If successful, the Andersons' lawsuit could apply not only to hypothermia cases, but also to any first responders who fail to take the appropriate action when someone is dying.

"They can't be reckless or deliberately indifferent when their actions can literally prevent death," said Erwin Chemerinsky, dean of Berkeley Law, who is serving as co-counsel on the case and has argued a half dozen cases in front of the U.S. Supreme Court.

A Star Tribune review of state death records in 2017 found that among 41 Minnesota patients with hypothermia listed as a cause of death last winter, only nine were listed as having been pronounced dead in hospitals.

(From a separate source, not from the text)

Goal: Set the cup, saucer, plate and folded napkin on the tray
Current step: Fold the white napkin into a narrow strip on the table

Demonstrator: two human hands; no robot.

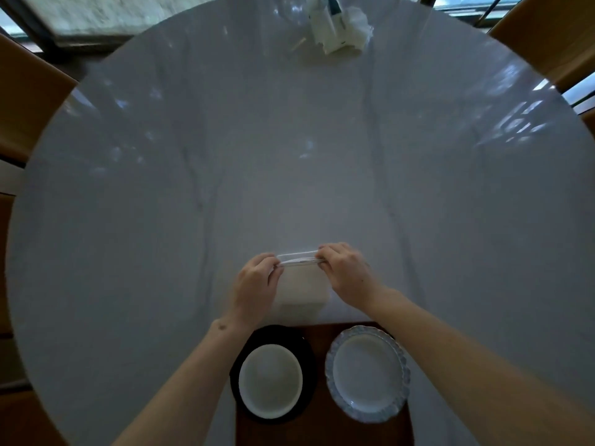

The firefighters at Anderson's scene gave control of it to police when they arrived. There were indications of foul play: cuts and scrapes were on Anderson's hands and legs, drag marks led to his body, and his pants were pulled down to his ankles, according to the police and fire department reports. Officers called in homicide detectives, who opted not to move Anderson's body.

Two and half hours later, a medical examiner arrived and took pictures.

Those pictures, Costello said, "are haunting." One shows spit bubbles on his moist tongue, which wouldn't be possible if Anderson were frozen, Costello said. Another picture shows Anderson's right eye appeared to be normal. Had it been dilated, Anderson would have been dead, Costello said.

"It left zero doubt in my mind that they deprived him of the opportunity to potentially live," Costello said.

Anderson was placed in a body bag and taken to the morgue.

The Andersons got the knock on the door about 2 p.m. that day. Those first few weeks afterward felt like a fog, they said, "until we realized that none of this made sense."

The more they learned about that night, the less they believed his death was an accident.

Anderson was last seen at a party less than half a mile away. He went outside with a friend, who ran back into the house to grab a coat. When she returned, he was gone. None of his friends told the parents or later their attorneys during interviews that Jake appeared drunk when he left. They all expressed confusion as to how Jake could have frozen to death that night.

A detective started calling people who knew Jake and might have seen him that night, according to the case report. But they were of little help. One told a detective he was told "not to talk" about the case. Others didn't return their calls — including the last person to see him at the party.

Those calls ended in about two weeks. In March, police closed the case after the medical examiner ruled the death an accident from "acute alcohol intoxication" and being found "in a very cold outdoor environment."

Five years later, the Anderson's can't accept that explanation.

They have occasionally gone back to the scene to re-examine the evidence. In their minds' eye, they can see the drag marks in the snow leading to his body and the tire tracks nearby.

"They think it was just some drunk college kid at the wrong place at the wrong time," Bill Anderson said. "But that's not what this is."

"But we have no idea though," Kristi Anderson added. "And we'll never know."